The AWU has led the charge against the Ag Visa, in the face of howls of outrage from Mr Littleproud and some vested industry interests, pointing out that 11 separate independent reports over the past decade have revealed endemic and widespread abuse of workers in the horticulture sector.
This year the union called out Mr Littleproud for attempting to funnel vulnerable migrant workers on to Australian farms under his Ag Visa, which contained fewer of the already meagre protections now available to migrant workers and no real guarantees on proper wages and conditions.
The AWU also recently upset the Morrison Government and a number of industry operators when it won the right for all fruit and vegetable pickers to be paid a guaranteed minimum $25.41* per hour, with the option to earn more under good piece rates, in its battle for fair wages and conditions for farm workers.
“Australia doesn’t need to run an agriculture sector that turns an intentional blind eye to worker exploitation and abuse,” Mr Walton says.
“We can uphold Australian working standards on farms while continuing to grow our industry.
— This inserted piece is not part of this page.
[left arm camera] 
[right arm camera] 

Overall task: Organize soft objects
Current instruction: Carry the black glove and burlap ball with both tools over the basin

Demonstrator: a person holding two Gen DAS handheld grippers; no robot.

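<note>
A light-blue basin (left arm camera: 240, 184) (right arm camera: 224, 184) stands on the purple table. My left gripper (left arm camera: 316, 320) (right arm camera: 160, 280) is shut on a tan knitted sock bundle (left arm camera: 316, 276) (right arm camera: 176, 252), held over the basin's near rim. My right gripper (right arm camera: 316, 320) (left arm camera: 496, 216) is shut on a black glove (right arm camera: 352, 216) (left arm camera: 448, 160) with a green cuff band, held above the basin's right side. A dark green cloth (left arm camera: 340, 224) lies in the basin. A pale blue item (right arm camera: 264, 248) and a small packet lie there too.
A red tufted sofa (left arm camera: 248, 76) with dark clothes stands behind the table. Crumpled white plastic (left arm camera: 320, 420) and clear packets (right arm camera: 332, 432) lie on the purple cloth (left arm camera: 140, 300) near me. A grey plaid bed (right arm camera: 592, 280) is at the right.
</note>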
Labor has laid out a plan for how this can be achieved.
“Crucially, under Labor’s plan, ethical farmers who do the right thing will no longer be undercut by dodgy operators whose business models rely on exploitation.”
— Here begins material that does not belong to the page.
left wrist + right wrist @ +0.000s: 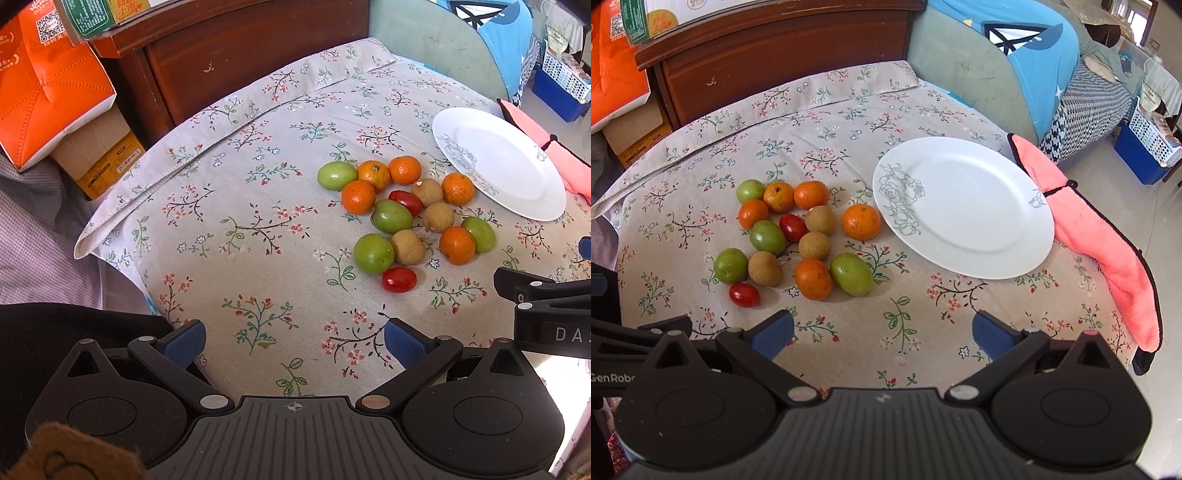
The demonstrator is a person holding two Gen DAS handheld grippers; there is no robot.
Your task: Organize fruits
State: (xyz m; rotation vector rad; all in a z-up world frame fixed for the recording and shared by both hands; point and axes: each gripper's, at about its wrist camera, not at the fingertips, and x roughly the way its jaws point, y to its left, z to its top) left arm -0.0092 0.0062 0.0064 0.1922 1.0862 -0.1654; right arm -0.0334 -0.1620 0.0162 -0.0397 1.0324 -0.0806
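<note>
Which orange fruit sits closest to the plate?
The orange fruit alone on the right side of the pile, just off the plate rim by the rose print. The other four oranges lie farther left, among the green and brown fruit.

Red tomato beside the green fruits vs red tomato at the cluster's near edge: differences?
The inner tomato is hemmed in by fruit on all sides; the near-edge tomato has open cloth on its near side. The inner one looks darker red, the near-edge one brighter. Both are small, oval, glossy, lying on the floral tablecloth, not on the plate.

place: home living room | evidence: sofa [979, 70]; floral tablecloth [820, 147]; wooden cabinet [775, 51]
</note>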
Labor says it will address Pacific economic challenges and ease Australia’s agricultural worker shortages by reforming and expanding the PALM scheme.
Workers on the scheme will be able to apply for more permanent migration, and the government will play a more active role in covering their travel costs to Australia.
The policy also includes higher standards on inductions and stricter rules around approved employers.
Vitally, employees will also have the right to change employers, so they will no longer be accused of “absconding”, and therefore putting their visas at risk, if they leave an exploitative employer.
“The election battle lines are now clear,” Mr Walton says.
“Labor now has a sensible plan to reward good farmers who do the right thing. Littleproud and the Nationals have a plan to reward unethical farmers who like to exploit foreign workers.”